Desnutrición y enfermedad
Recorrer
los Altos del Milagro es desnudar lo más bajo de la crisis venezolana. En una
sola manzana, como desterrados en su propia patria, se ocultan, entre paredes
hechas a retazos y techos destartalados, niños desnutridos, discapacitados,
infectados de VIH y enfermos mentales.
Miguel
Blanco, un joven de tez blanca de 28 años, yace con las piernas encogidas sobre
una cama en una de las infraviviendas del barrio. Su cuerpo está famélico,
carece de masa muscular y su piel se pega a los huesos. El rostro revela una
desnutrición severa y una hidrocefalia congénita. Su madre, sin ayuda, le
dedica incasablemente sus días. «Le doy lo poco que puedo, yuca y arroz, y le
hago pañales de tela», afirma.
No
lejos de allí se halla Ana Bravo, de 14 años. Mide poco más de un metro y pesa
20 kilos. No habla y se comunica con señas. Golpea sus manos para indicar que
quiere comer. No se pudo desarrollar a consecuencia de la mala alimentación. Es
un ejemplo del centenar de casos de malnutrición en este mísero caserío.
Otros
niños montan en bicicleta o juegan en las calles, rodeados de escombros y
polvo.

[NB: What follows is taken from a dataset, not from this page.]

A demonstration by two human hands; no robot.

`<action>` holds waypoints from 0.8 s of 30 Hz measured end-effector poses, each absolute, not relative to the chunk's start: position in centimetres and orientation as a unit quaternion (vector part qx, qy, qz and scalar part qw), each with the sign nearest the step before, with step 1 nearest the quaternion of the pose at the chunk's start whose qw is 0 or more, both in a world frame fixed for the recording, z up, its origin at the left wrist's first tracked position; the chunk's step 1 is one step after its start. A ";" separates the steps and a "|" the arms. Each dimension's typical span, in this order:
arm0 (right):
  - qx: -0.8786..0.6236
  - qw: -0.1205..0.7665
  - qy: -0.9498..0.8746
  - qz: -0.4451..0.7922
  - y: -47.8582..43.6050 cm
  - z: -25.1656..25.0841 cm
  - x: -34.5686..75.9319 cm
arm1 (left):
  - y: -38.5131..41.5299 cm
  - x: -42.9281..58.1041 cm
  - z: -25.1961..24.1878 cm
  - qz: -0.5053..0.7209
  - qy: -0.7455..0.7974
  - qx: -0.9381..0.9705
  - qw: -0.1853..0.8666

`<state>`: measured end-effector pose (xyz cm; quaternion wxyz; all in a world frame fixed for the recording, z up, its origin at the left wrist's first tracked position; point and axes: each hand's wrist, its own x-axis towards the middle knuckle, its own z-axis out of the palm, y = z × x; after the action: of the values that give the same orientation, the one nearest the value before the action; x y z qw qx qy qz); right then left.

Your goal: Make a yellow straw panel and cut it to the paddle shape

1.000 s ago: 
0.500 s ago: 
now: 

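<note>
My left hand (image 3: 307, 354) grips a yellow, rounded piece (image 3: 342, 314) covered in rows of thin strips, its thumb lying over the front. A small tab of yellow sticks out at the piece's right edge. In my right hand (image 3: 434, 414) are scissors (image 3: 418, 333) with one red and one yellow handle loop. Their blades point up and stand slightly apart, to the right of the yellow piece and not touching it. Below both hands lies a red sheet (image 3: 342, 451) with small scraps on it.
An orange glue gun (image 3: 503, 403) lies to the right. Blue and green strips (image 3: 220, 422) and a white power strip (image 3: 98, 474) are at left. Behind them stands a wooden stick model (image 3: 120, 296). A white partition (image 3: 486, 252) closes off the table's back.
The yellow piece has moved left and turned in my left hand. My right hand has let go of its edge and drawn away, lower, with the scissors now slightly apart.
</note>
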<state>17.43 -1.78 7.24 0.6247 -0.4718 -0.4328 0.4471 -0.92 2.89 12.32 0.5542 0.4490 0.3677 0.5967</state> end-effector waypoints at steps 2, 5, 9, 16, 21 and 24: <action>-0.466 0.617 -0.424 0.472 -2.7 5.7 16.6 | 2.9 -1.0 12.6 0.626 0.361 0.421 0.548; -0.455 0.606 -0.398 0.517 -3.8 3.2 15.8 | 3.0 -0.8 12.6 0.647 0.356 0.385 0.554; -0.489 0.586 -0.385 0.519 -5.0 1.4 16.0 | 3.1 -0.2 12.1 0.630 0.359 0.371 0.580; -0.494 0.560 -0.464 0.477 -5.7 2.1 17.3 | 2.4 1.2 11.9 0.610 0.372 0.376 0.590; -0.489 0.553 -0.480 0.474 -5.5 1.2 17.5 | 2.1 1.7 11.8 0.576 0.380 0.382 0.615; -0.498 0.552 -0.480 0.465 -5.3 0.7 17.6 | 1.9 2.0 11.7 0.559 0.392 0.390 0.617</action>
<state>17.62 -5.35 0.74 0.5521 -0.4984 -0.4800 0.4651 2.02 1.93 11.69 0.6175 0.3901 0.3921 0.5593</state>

Gustavo Rincón, un pediatra que visita con frecuencia el barrio, señala
que los menores hacen un esfuerzo por olvidar el hambre, pero el cuerpo los
delata. «Tienen el pelo cobrizo y fino, y son cabezones. Esos son síntomas
claros de desnutrición. Estamos lamentablemnte ante una generación de tarados»,
denuncia.
En
estos atestados suburbios, sus pobladores usan una mezcla de maíz, sal y yuca
para intentar hacer algo similar a la tradicional arepa venezolana. Es cuanto
se pueden permitir.
La
escasez que azota Venezuela es aún peor en Maracaibo por el contrabando con
Colombia, que deja millones de ganacias a aquellos que se aprovechan de la
circunstancia. Hablar de hambre aquí es diferente. Hay alimentos, pero lo
complicado es tener los recursos para pagarlos. «Con nuestro sueldo mínimo
(cuatro euros), tan solo compramos un cartón de huevos. Es imposible que no
existan desnutridos en este país», apunta una vecina, Daysi Delgado.
El
otro gran muestrario de la catástrofe humanitaria de Maracaibo es el Hospital
Universitario. En su día fue un ambicioso proyecto incluido en el programa de
obras públicas de la dictadura del general Marcos Pérez Jiménez, en los años
50, con más de 600 camas. Además, fue el primer hospital venezolano en realizar
un trasplante de riñón. Hoy su realidad es otra.
«Llevo
diez años esperando un trasplante de riñón, pero ante lo que está ocurriendo
prefiero esperar. A un compañero de diálisis lo llamaron para avisar de que ya
estaba listo su donante, y en medio de los apagones el riñón que esperaba se
dañó», cuenta María Esis.
El
centro cuenta con una planta eléctrica, pero solo puede funcionar una o dos
horas, frente a las interrupciones, que pueden durar 24 horas. Ante ello, los
cirujanos han tenido que finalizar las intervenciones quirúrgicas con la luz de
sus teléfonos móviles.
Las
salas de hospitalización apenas tienen pacientes, ya que no existe material
para realizar las operaciones, y las habitaciones han pasado hacer de depósitos
de equipos y camas en desuso.
Además,
el centro de salud se encuentra en riesgo de una contaminación generalizada,
porque falla la recogida de residuos y la limpieza de las zonas donde se
almacenan. «Con el calor las bacterias proliferan, y hay que recordar que en
Maracaibo las temperaturas pueden alcanzar 40 grados centígrados, lo que
fácilmente convierte los pabellones en hornos», denuncia la cirujana Dora
Colmenares.
El
hospital no cuenta con radiólogos ni enfermeras, debido a que la situación del
país ha forzado a más de 2.800 miembros del personal médico a cruzar las
fronteras. «En estos momentos nos encontramos en una emergencia humanitaria
compleja. Los médicos tenemos conocimiento de que el 60% de la población está
en condición de desnutrición, pero qué pasa con los que no vemos porque
prefieren morir en sus casas. En materia de salud hemos retrocedido siete
décadas, en estos momentos nos encontramos prácticamente en el siglo XIX»,
asegura Colmenares. Y añade: «No entendemos por qué razón la ayuda enviada al
país no llegó primero al estado con una mayor urgencia sanitaria». Los médicos
también denuncian que, desde hace cinco años, carecen de un boletín epidemiológico,
por lo que disponen siquiera con un control de las enfermedades del país.